Not only is having a proper risk assessment plan good management practice, it’s also a regulatory requirement for many projects. Creating one that works however isn’t always so easy, but this simple guide should give you a good checklist to follow.

Step 1: Identifying Risk

The first part of creating a risk assessment plan involves gathering the collective knowledge of yourself, your team and appropriate stakeholders and identifying all the potential pitfalls your project faces at each stage of execution.

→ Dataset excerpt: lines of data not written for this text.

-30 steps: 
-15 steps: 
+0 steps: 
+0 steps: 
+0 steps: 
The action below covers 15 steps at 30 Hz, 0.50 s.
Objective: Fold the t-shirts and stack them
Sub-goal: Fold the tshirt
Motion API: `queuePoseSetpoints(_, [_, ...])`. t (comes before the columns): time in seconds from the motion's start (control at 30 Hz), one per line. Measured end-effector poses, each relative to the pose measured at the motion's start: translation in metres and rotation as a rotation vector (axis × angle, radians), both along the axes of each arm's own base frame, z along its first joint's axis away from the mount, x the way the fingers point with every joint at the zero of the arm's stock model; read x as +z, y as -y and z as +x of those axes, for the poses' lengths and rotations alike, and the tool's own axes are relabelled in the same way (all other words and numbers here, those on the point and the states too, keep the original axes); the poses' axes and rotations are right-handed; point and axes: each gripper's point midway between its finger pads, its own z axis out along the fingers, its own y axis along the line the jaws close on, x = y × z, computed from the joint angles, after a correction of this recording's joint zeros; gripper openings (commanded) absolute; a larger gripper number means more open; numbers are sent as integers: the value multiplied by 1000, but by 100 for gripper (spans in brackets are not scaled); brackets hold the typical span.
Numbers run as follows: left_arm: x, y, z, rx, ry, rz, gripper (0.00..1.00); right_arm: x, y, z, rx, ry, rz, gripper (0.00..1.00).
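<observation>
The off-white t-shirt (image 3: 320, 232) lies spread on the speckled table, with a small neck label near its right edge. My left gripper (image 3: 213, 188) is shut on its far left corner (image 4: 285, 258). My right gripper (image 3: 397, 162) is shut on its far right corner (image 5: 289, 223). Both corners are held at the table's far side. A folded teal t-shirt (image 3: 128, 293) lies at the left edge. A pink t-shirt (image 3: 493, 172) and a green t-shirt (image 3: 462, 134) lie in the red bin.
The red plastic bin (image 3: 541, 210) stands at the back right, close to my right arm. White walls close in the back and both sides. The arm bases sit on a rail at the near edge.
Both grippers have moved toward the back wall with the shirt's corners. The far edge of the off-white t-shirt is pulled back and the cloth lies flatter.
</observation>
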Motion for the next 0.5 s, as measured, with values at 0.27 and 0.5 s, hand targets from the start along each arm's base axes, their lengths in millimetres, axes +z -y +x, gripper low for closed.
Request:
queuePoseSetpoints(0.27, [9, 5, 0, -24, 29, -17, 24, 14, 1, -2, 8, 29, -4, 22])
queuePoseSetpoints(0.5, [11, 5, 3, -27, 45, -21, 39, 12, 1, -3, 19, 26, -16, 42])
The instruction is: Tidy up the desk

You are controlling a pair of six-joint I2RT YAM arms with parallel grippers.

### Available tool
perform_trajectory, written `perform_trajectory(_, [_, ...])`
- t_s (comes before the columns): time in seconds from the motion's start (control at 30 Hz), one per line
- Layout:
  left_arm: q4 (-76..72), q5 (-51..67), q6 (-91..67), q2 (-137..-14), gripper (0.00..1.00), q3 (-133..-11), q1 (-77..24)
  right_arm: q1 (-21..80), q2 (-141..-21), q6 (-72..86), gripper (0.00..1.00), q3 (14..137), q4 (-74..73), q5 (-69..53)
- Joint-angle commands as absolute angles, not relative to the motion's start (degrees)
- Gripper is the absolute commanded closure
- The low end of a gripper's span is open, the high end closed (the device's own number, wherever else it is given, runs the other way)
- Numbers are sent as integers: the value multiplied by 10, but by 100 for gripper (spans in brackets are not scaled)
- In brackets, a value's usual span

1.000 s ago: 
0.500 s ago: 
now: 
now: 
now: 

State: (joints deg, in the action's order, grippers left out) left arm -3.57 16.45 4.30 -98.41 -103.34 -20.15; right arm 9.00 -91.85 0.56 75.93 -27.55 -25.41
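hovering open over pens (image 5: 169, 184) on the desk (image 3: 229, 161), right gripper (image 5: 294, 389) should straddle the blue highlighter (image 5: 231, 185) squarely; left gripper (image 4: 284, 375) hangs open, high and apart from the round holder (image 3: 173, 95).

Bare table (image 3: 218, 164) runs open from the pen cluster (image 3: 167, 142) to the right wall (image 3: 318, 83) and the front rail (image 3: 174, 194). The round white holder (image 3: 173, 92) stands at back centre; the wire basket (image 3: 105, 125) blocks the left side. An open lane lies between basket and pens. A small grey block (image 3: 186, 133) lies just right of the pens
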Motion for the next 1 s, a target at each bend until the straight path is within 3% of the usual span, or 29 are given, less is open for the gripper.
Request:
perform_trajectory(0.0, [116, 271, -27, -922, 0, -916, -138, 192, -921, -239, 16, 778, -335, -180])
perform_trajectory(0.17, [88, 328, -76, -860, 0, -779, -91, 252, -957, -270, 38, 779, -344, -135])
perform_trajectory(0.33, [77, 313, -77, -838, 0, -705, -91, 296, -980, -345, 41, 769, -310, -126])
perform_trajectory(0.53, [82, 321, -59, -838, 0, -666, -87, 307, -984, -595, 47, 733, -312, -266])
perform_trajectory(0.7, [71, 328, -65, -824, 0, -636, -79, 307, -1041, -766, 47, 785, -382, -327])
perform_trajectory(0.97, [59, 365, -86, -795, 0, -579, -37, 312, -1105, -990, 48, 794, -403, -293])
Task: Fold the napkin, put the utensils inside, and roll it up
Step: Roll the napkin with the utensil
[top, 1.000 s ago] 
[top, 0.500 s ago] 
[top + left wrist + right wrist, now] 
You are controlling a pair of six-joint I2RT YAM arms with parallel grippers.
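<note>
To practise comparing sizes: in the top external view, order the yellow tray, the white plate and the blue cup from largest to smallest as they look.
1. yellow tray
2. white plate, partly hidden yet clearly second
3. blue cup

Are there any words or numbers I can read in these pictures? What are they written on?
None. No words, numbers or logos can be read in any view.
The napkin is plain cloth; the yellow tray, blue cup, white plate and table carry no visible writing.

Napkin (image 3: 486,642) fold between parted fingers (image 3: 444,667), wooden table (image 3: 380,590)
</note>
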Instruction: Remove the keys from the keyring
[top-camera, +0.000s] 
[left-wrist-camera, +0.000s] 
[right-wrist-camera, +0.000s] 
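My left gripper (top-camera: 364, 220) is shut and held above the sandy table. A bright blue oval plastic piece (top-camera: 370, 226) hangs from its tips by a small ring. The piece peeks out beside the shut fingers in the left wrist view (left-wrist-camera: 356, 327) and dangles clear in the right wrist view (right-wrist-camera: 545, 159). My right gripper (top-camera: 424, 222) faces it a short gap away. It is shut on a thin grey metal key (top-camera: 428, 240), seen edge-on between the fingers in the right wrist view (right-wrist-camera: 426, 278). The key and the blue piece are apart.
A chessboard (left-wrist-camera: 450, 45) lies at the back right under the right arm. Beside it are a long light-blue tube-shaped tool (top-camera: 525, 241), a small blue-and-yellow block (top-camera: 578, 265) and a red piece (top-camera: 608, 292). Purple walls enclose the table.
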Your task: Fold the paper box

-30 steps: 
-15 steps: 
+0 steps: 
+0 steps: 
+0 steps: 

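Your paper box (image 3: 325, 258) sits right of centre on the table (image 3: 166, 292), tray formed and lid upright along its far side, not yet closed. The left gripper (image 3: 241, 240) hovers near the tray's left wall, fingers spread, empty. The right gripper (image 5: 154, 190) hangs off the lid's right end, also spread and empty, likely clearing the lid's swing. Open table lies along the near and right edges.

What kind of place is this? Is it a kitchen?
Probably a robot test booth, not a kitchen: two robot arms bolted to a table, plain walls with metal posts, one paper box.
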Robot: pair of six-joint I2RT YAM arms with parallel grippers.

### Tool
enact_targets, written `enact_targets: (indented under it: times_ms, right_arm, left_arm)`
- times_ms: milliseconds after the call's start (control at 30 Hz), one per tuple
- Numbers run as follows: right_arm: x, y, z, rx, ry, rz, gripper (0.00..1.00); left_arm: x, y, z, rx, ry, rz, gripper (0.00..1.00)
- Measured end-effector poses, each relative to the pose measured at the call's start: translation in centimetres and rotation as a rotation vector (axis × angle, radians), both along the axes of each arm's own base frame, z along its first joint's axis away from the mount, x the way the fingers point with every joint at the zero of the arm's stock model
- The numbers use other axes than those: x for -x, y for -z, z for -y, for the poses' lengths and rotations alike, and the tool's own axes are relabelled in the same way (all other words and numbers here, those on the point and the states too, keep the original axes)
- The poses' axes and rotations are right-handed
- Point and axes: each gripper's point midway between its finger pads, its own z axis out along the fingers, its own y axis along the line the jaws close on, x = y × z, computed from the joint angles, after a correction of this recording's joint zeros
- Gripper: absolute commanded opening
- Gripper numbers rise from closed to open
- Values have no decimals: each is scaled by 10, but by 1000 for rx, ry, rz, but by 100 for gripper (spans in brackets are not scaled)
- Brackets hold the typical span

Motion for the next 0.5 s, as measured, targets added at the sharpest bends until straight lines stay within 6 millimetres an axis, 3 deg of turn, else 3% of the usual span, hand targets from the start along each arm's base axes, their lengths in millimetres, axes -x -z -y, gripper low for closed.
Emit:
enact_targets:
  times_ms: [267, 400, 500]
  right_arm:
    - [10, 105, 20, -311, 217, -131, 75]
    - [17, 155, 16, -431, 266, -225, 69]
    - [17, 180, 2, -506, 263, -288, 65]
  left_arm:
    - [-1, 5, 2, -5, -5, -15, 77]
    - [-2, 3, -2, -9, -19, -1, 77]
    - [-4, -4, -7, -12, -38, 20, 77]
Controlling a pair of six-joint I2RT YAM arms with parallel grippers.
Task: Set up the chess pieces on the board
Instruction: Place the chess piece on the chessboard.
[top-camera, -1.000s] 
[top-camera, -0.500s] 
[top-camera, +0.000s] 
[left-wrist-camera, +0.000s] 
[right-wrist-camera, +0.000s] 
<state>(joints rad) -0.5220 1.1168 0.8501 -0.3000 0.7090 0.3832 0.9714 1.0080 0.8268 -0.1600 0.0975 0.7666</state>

Step 2: Creating Risk Register

Once risks have been identified, the next task is to get them down on paper and associate them with the relevant phases where they may occur. This is known as the Risk Register and will remain a useful resource and reference document throughout your project.

Step 3: Analyzing Risks

Not all risks are created equal and some have far worse outcomes than others should they come to pass. To categorize risk, it can be good to create a risk analysis matrix, that measures how likely something is to occur, along with the likely impact it will have on the project. This will provide a quick reference point and identify those risks which should be prioritized for monitoring.

Step 4: Identifying Risk Triggers

In general, project risks don’t just appear out of nowhere, there are usually identifying factors that slowly build up along the way which a project manager can take note of in order to prepare for the worst. These are known as project triggers and by creating a list of them associated with each potential problem, your risk assessment plan will be able to flag up issues before they occur.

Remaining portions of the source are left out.